Of all the lines below, return only those starting with the line holding "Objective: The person" and going on through the line holding "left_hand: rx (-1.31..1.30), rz", exactly as written.

=-=-=-=-=

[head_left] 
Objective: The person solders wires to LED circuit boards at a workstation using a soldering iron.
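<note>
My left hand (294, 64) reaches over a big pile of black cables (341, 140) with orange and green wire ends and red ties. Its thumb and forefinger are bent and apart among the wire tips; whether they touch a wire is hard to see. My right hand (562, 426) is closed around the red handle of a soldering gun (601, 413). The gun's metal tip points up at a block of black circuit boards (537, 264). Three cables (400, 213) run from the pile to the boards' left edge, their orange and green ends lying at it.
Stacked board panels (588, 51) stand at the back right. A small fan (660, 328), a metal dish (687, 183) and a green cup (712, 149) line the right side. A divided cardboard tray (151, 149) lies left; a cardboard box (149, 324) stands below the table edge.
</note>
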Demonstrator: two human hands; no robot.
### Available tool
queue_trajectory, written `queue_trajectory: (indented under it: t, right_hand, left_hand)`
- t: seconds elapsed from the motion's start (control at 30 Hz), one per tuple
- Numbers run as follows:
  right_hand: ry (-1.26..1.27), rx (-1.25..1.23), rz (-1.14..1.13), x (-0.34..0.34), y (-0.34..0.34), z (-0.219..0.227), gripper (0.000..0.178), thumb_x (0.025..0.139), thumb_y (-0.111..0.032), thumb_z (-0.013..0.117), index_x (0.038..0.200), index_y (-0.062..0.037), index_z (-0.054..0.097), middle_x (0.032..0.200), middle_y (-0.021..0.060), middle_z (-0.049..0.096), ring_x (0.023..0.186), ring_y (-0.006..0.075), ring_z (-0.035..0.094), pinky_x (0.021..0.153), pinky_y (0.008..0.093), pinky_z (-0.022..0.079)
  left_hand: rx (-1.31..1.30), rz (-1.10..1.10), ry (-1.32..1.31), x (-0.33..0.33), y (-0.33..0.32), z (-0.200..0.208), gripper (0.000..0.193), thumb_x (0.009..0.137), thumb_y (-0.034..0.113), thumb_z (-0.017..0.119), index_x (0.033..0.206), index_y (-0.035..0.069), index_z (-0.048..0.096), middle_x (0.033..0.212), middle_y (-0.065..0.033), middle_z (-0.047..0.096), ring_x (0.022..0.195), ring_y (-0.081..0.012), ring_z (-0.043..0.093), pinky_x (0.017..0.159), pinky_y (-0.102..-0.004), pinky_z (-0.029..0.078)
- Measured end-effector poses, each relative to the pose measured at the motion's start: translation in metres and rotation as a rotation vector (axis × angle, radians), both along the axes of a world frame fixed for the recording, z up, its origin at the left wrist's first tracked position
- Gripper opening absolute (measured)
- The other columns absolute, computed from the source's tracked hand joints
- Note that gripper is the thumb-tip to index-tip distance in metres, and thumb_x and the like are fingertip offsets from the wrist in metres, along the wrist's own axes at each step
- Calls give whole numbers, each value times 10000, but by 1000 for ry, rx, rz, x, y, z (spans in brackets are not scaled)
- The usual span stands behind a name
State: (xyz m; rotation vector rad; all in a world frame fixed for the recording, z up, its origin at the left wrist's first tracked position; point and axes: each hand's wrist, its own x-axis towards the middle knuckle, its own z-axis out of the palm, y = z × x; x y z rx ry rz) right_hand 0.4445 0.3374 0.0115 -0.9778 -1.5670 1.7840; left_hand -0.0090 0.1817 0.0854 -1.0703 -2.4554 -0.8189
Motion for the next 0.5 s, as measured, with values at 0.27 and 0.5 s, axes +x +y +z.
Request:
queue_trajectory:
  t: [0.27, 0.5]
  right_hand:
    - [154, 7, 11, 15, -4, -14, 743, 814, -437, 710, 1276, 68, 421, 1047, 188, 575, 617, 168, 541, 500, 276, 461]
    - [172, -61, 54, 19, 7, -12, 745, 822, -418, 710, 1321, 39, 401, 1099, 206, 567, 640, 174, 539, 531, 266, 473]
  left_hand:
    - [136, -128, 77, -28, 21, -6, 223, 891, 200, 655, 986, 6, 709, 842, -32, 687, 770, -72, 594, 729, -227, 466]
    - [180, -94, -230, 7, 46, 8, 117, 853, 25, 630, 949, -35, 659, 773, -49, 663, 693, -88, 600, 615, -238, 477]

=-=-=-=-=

Answer to the exercise
Objective: The person solders wires to LED circuit boards at a workstation using a soldering iron.
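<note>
My left hand (294, 64) reaches over a big pile of black cables (341, 140) with orange and green wire ends and red ties. Its thumb and forefinger are bent and apart among the wire tips; whether they touch a wire is hard to see. My right hand (562, 426) is closed around the red handle of a soldering gun (601, 413). The gun's metal tip points up at a block of black circuit boards (537, 264). Three cables (400, 213) run from the pile to the boards' left edge, their orange and green ends lying at it.
Stacked board panels (588, 51) stand at the back right. A small fan (660, 328), a metal dish (687, 183) and a green cup (712, 149) line the right side. A divided cardboard tray (151, 149) lies left; a cardboard box (149, 324) stands below the table edge.
</note>
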Demonstrator: two human hands; no robot.
### Available tool
queue_trajectory, written `queue_trajectory: (indented under it: t, right_hand, left_hand)`
- t: seconds elapsed from the motion's start (control at 30 Hz), one per tuple
- Numbers run as follows:
  right_hand: ry (-1.26..1.27), rx (-1.25..1.23), rz (-1.14..1.13), x (-0.34..0.34), y (-0.34..0.34), z (-0.219..0.227), gripper (0.000..0.178), thumb_x (0.025..0.139), thumb_y (-0.111..0.032), thumb_z (-0.013..0.117), index_x (0.038..0.200), index_y (-0.062..0.037), index_z (-0.054..0.097), middle_x (0.032..0.200), middle_y (-0.021..0.060), middle_z (-0.049..0.096), ring_x (0.023..0.186), ring_y (-0.006..0.075), ring_z (-0.035..0.094), pinky_x (0.021..0.153), pinky_y (0.008..0.093), pinky_z (-0.022..0.079)
  left_hand: rx (-1.31..1.30), rz (-1.10..1.10), ry (-1.32..1.31), x (-0.33..0.33), y (-0.33..0.32), z (-0.200..0.208), gripper (0.000..0.193), thumb_x (0.009..0.137), thumb_y (-0.034..0.113), thumb_z (-0.017..0.119), index_x (0.033..0.206), index_y (-0.035..0.069), index_z (-0.048..0.096), middle_x (0.033..0.212), middle_y (-0.065..0.033), middle_z (-0.047..0.096), ring_x (0.022..0.195), ring_y (-0.081..0.012), ring_z (-0.043..0.093), pinky_x (0.017..0.159), pinky_y (-0.102..-0.004), pinky_z (-0.029..0.078)

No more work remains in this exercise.